→ TASK BRIEF: Looking at the records below, say how many lines contain "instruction". Nothing else belongs in the answer.

Segment Start: SUPPLIED RECORDS

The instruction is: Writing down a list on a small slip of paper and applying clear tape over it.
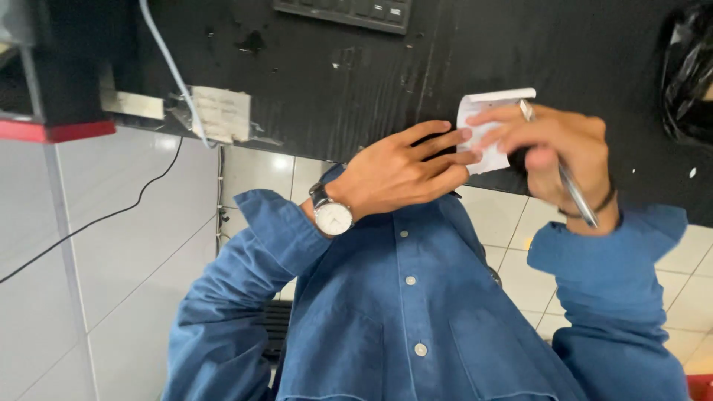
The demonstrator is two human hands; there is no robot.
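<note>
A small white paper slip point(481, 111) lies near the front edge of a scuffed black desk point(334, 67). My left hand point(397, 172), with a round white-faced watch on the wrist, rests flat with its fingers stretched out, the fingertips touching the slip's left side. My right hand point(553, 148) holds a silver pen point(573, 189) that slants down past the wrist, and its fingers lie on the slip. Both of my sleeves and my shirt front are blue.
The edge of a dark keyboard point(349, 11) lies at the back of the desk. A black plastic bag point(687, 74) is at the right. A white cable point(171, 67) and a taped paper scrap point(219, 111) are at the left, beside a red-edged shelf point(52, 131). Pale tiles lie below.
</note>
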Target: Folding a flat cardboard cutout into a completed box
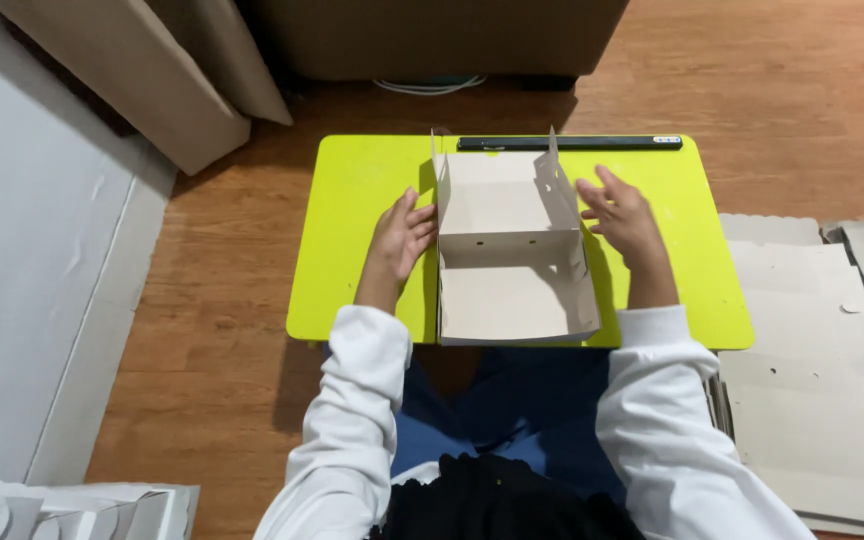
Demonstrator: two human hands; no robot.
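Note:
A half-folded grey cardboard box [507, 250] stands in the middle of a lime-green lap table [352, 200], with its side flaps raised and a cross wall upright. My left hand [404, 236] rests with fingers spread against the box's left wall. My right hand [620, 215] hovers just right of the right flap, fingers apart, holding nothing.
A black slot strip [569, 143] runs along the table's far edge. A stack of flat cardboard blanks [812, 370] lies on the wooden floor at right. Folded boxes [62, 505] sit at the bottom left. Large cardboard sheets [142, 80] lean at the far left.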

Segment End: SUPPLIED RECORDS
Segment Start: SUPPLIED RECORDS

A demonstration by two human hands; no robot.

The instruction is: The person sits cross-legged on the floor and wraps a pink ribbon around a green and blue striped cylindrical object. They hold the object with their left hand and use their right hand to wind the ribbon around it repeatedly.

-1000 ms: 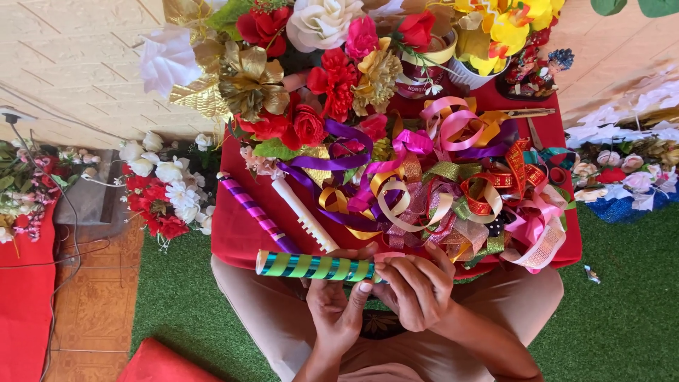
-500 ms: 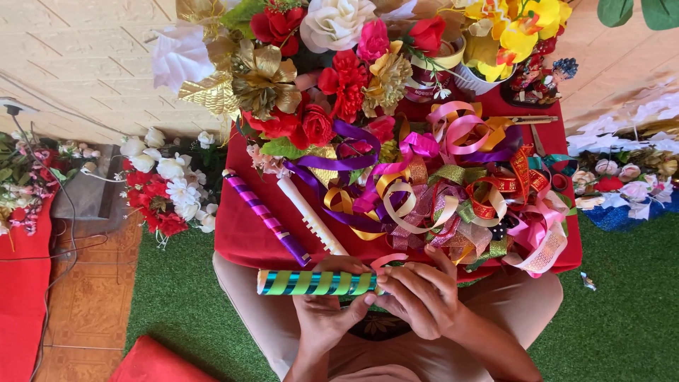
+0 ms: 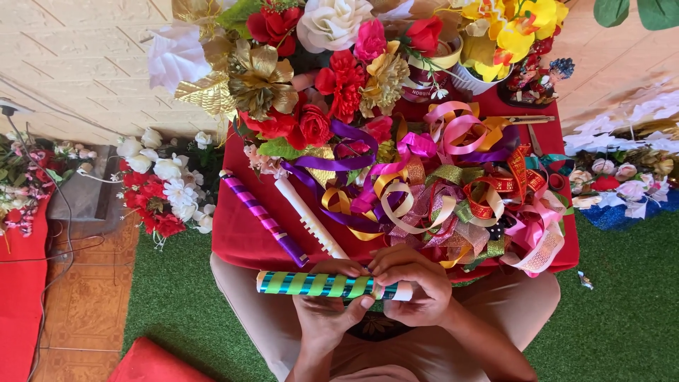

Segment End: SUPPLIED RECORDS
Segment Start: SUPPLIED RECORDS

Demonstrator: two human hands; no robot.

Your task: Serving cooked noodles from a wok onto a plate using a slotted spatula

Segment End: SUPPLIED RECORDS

→ FINISHED EXERCISE: 2